Exercise prompt
An exact copy of all the data below is needed, without its pictures.
Top of Material provided
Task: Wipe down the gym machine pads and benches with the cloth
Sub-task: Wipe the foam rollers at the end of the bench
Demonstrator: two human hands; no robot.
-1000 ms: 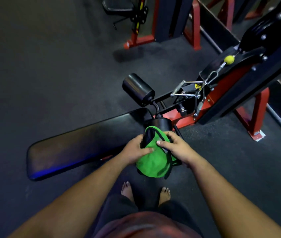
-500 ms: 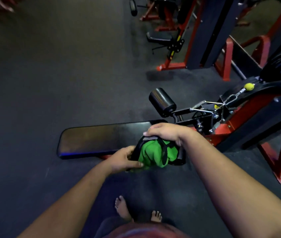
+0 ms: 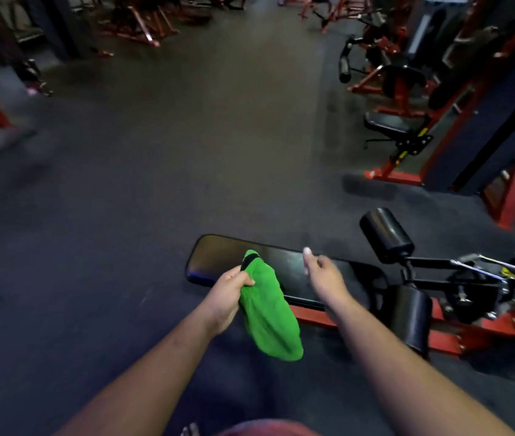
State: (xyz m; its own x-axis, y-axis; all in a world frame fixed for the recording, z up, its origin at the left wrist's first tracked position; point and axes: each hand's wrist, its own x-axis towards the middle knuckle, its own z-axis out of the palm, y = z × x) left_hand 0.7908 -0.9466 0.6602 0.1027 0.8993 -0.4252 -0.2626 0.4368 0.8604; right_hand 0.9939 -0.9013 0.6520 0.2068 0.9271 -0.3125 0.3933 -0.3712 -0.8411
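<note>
No text, label, brand, number or sign can be read anywhere in the head view. The black-and-yellow plate (image 3: 413, 145) on the red machine frame beyond the black bench pad (image 3: 284, 272) shows only blurred marks. The yellow tag (image 3: 506, 272) among the metal links right of that pad is too small to make out.

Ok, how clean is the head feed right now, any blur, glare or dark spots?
Head view: dim overall; motion blur smears the left edge and the far red machines; the right hand is slightly smeared; wide-angle bending at the borders; faint sheen on the bench pad; the green cloth in the left hand reads clearly.
</note>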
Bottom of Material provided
Response area
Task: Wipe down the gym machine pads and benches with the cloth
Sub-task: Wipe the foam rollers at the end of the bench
Demonstrator: two human hands; no robot.
-1000 ms: 
-500 ms: 
+0 ms: 
State: (xyz m; its own x-axis, y-axis; all in a world frame fixed for the recording, z up, its origin at the left wrist's first tracked position; point and axes: each hand's wrist, its own x-axis towards the middle knuckle, its own z-axis out of the palm, y = z × x) left_hand 0.7908 -0.9466 0.6602 0.1027 0.8993 -0.4252 -0.2626 0.4368 0.8604; right_hand 0.9939 -0.9013 0.6520 0.2068 0.9271 -0.3125 0.3933 -0.3712 -0.8411
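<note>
No text, label, brand, number or sign can be read anywhere in the head view. The black-and-yellow plate (image 3: 413, 145) on the red machine frame beyond the black bench pad (image 3: 284, 272) shows only blurred marks. The yellow tag (image 3: 506, 272) among the metal links right of that pad is too small to make out.

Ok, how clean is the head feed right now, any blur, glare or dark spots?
Head view: dim overall; motion blur smears the left edge and the far red machines; the right hand is slightly smeared; wide-angle bending at the borders; faint sheen on the bench pad; the green cloth in the left hand reads clearly.
</note>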

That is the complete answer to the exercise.